- Title: Amir al-Mu'minin fī al-Fiqh Shaykh al-Islam

Personal life
- Born: 1003 Firuzabad
- Died: 1083 (aged 79–80) Baghdad
- Era: Islamic Golden Age
- Main interest(s): Fiqh (Islamic jurisprudence), Usul al-Fiqh (principles of jurisprudence), Usul al-Din, 'Aqidah, Tawhid, Kalam (Islamic theology), Hadith studies
- Notable works: Al-Tanbih fi al-Fiqh al-Shafi'i; Al-Muhadhdhab fi Fiqh al-Imam al-Shafi'i; Al-Luma' fi Usul al-Fiqh; Al-Ishara ila Madhhab Ahl al-Haqq; Tabaqat al-Fuqaha; Al-Nukat fi al-Masa'il al-Mukhtalaf fiha bayna al-Shafi'i wa Abi Hanifa;

Religious life
- Religion: Islam
- Denomination: Sunni
- Jurisprudence: Shafi'i
- Creed: Ash'ari

Muslim leader
- Successor: Abu Sa'd al-Mutwalli
- Disciples Ibn 'Aqil Al-Khatib al-Baghdadi Al-Hariri of Basra Abu al-Walid al-Baji;
- Influenced by Al-Shafi'i Abu al-Hasan al-Ash'ari Abu Ishaq al-Isfarayini Abu al-Tayyib al-Tabari;
- Influenced Abu Sa'd al-Sam'ani Al-Nawawi Ibn al-Rif'ah Taj al-Din al-Subki Ibrahim al-Bajuri 'Ali Jum'a;

= Abu Ishaq al-Shirazi =

Persian Shafi'i-Ash'ari scholar

Abū Isḥāq Ibrāhīm ibn ʿAlī al-Shīrāzī (أبو إسحاق الشيرازي; 1003–1083) was a prominent Persian jurisconsult, legal theoretician, theologian, debater and muhaqqiq (researcher). He was one of the leading scholars of Shafiʿi jurisprudence in the eleventh century and arguably the most prolific writer of Islamic legal literature.
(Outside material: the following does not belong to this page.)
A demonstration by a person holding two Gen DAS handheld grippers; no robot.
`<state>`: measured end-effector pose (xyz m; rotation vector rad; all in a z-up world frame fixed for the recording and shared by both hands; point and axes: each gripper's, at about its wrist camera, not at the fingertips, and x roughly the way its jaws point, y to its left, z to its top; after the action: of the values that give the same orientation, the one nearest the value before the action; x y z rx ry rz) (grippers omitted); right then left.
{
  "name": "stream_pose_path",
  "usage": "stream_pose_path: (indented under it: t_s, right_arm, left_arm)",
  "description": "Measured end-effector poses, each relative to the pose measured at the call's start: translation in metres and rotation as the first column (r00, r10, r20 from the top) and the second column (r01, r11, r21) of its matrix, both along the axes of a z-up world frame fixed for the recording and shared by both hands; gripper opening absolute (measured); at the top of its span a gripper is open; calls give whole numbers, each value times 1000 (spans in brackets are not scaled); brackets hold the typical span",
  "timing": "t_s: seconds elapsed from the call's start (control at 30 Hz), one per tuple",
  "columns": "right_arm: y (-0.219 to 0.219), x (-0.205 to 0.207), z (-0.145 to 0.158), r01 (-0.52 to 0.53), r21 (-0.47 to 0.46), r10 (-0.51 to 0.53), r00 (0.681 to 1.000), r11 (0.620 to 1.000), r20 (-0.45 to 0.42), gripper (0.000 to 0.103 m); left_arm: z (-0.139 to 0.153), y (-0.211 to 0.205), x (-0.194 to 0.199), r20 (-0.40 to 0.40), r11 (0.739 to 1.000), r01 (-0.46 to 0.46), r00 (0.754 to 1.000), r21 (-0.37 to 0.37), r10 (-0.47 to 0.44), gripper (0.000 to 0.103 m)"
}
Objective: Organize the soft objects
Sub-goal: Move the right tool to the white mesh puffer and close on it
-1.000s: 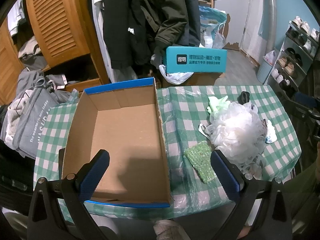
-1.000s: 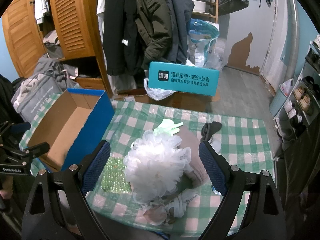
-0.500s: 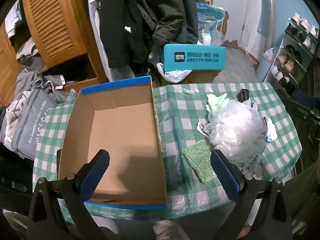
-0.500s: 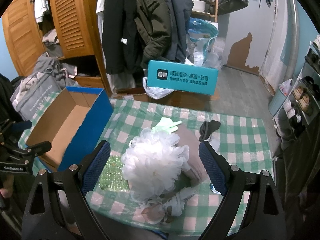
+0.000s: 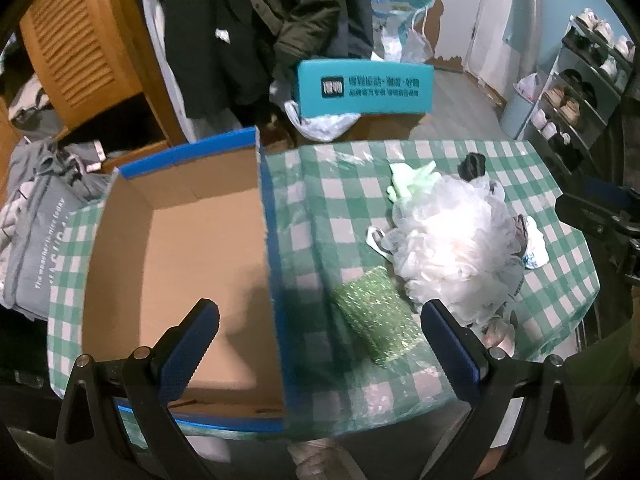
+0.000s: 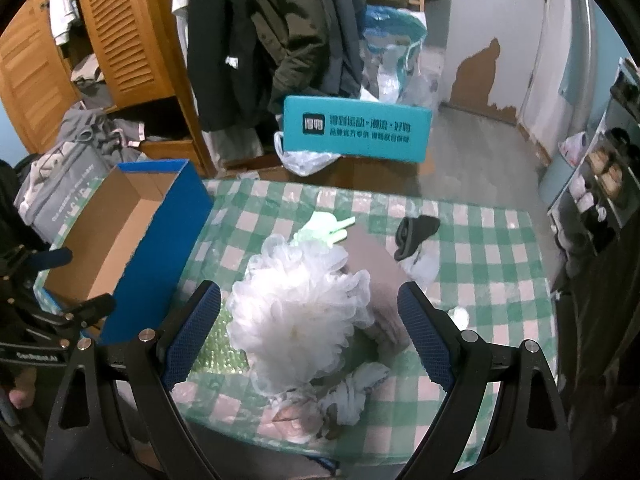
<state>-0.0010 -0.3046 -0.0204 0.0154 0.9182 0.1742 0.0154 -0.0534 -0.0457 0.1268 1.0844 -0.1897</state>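
Note:
An empty cardboard box with blue outer walls [image 5: 180,264] [image 6: 120,240] stands on the left of the green-checked table [image 5: 320,200] [image 6: 480,240]. To its right lie a white mesh bath pouf [image 5: 452,240] [image 6: 300,312], a green glittery sponge [image 5: 376,320] [image 6: 216,340], a pale green soft toy [image 5: 412,178] [image 6: 324,228], a dark sock [image 5: 472,166] [image 6: 414,234] and a beige cloth [image 6: 372,264]. My left gripper [image 5: 320,352] hangs open above the table's near edge, straddling the box's right wall. My right gripper [image 6: 308,332] is open above the pouf.
A teal box [image 5: 364,88] [image 6: 356,130] sits behind the table with a plastic bag under it. Coats hang at the back and a wooden louvred wardrobe [image 6: 120,40] stands at the left. Grey bags [image 5: 36,216] lie left of the table, shoe shelves [image 5: 580,92] at right.
Both grippers have moved forward and lower toward the table, so the box and the pouf look larger. Nothing on the table has moved.

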Motion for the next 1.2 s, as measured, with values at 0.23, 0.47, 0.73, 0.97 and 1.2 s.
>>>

He became the second teacher after succeeding Ibn al-Sabbagh at the Nizamiyya of Baghdad, which was built in his honour by the vizier (minister) of the Seljuk Empire Nizam al-Mulk.
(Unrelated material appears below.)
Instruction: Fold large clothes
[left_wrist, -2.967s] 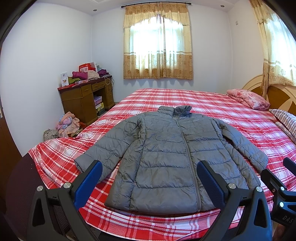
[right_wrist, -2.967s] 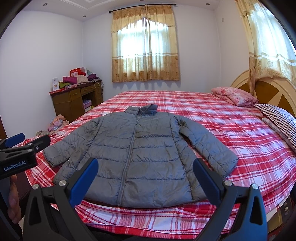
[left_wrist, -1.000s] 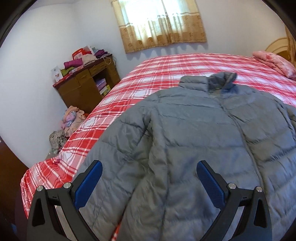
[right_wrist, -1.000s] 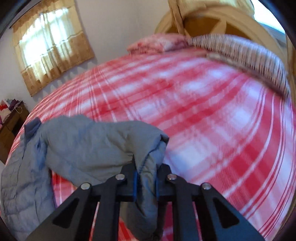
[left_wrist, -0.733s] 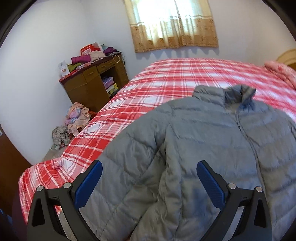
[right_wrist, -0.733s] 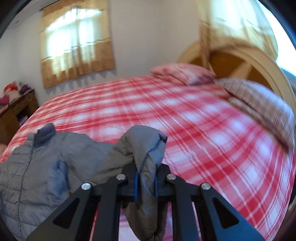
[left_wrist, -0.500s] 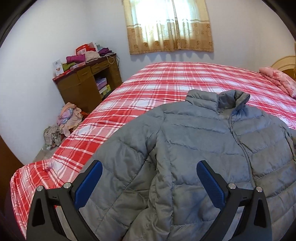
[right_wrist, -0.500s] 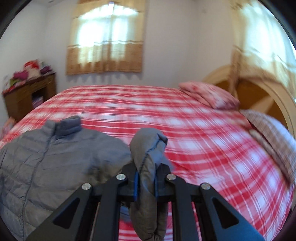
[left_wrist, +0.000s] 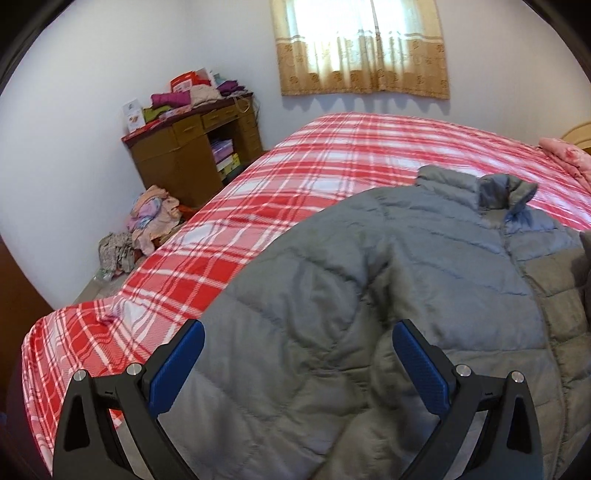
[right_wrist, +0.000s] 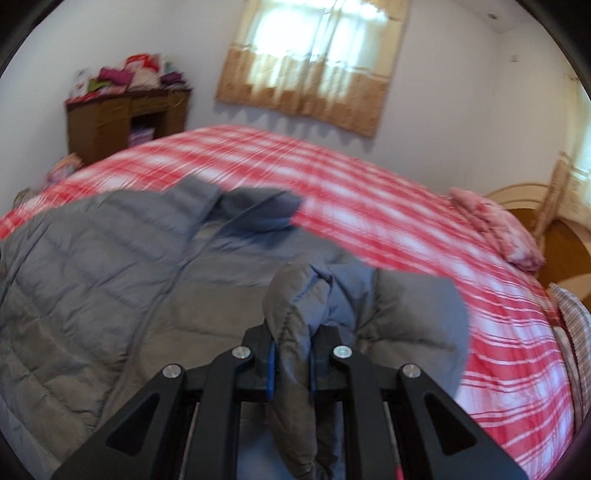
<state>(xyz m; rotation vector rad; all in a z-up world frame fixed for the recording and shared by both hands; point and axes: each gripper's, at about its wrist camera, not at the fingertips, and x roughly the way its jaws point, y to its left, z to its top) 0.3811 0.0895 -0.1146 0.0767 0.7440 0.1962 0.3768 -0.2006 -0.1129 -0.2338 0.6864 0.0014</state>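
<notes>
Fingers (left_wrist: 177, 363) of the left gripper (left_wrist: 297, 365) stand spread wide above the near left sleeve of the grey padded jacket (left_wrist: 369, 295), which lies flat on the red plaid bed (left_wrist: 325, 158). From the right wrist, the right gripper (right_wrist: 291, 360) pinches a bunched sleeve cuff (right_wrist: 295, 332) between its pressed-together fingers, lifted over the jacket's front, with a pink pillow (right_wrist: 495, 229) far right.

Left gripper (left_wrist: 295, 360): matte black angular frame, each finger (left_wrist: 176, 365) faced with a textured blue pad, and a pair of silver screw heads sitting on each arm just behind the pads. Right gripper (right_wrist: 291, 363): same black linkage bars with triangular cut-outs, four silver screws in a row, thin blue pad edges showing.
</notes>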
He acquired the status of a mujtahid in the field of fiqh and usul al-fiqh. The contemporary muhaddithun (hadith specialists) also considered him as their Imam. Likewise, he was respected and enjoyed a high status among the mutakallimun (practitioners of kalam) and Sufis.
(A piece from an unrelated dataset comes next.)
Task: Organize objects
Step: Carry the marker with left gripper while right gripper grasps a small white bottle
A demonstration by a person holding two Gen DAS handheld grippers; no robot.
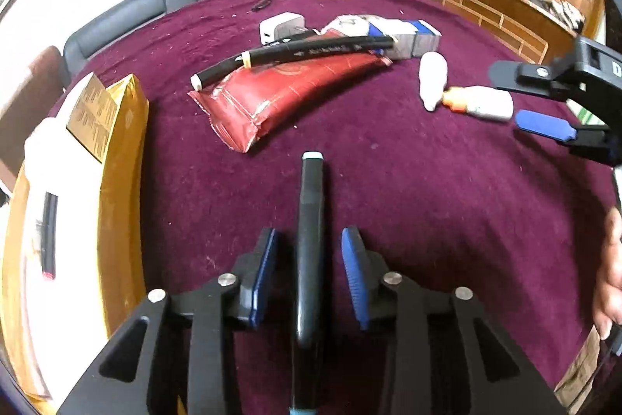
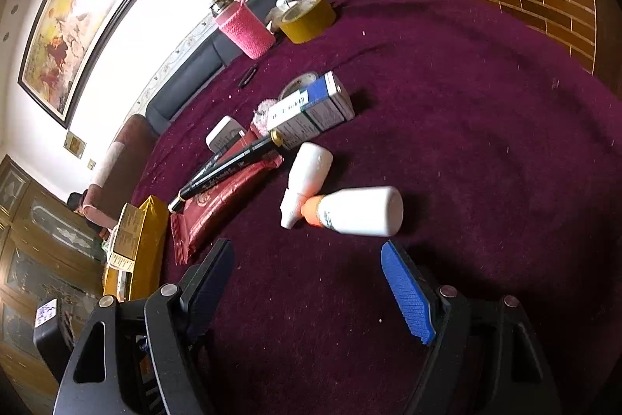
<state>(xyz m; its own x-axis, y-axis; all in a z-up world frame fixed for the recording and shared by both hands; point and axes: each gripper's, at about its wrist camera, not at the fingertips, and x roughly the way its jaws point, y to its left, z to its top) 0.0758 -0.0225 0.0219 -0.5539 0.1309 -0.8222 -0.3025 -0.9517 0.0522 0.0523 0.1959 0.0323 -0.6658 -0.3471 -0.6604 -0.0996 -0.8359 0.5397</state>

He was closely associated with the eminent Sufis of his time like Abu Nasr ibn al-Qushayri (d. 514/1120), the son of al-Qushayri (d. 465/1072).

Abu Bakr al-Shashi said: "Abu Ishaq is Allah's proof on the leading scholars of the time." Al-Muwaffaq al-Hanafi said: "Abu Ishaq is the Amir al-Mu'minin (Prince of the Believers) from among the fuqaha' (jurists)." The Azhari scholar 'Ali Jum'a, an inheritor of al-Bajuri's teachings, calls him the "shaykh of the fuqaha' of his era."

== Name ==
He is Shaykh al-Islam, Abu Ishaq Ibrahim b. 'Ali b. Yusuf al-Fayruzabadi al-Shirazi.

==Early life==
===Birth===
He was born in 393 A.H/1003 A.D in Firuzabad in Persia, a town at a distance of about 35 miles from Shiraz.

===Teachers===
He studied under various Shafi'i masters in Shiraz and Basra before coming to Baghdad. In Shiraz, he studied under Abu 'Abd Allah al-Baydawi and 'Abd al-Wahhab ibn Ramin. In Basrah, he had al-Kharzi for master. In 415 AH (1024–1025 AD), he entered Baghdad to study under Abu al-Tayyib al-Tabari the foremost Shafi'i jurist of his time. Abu Ishaq became one of his closest companions. He would repeat his lessons and succeed him in his council. He studied hadith from Abu Bakr al-Barqani, Abu Ali bin Shazan and others, and he studied kalam under Abu Hatim al-Qazwini, a student of al-Baqillani. He continued his diligence, toil, and effort until his fame spread throughout the countries and he became the most admired people of his time.

==Scholarly life==
===Position===
Upon his graduation from his mentors. He remained most of his lifetime in Baghdad and showcased his skills and intelligence in sacred law replacing himself as the mufti of the Muslim Ummah (Islamic community) in his time. This where Abu Ishaq was appointed to become the professor of the Nizamiyya of Baghdad at the order of vizier Nizam al-Mulk to accommodate many of Abu Ishaq's students. He was known as the mentor of Shafi'is in Iraq at his time. Once, after travelling from Baghdad to Nishapur, Abu Ishaq is said to have had many students.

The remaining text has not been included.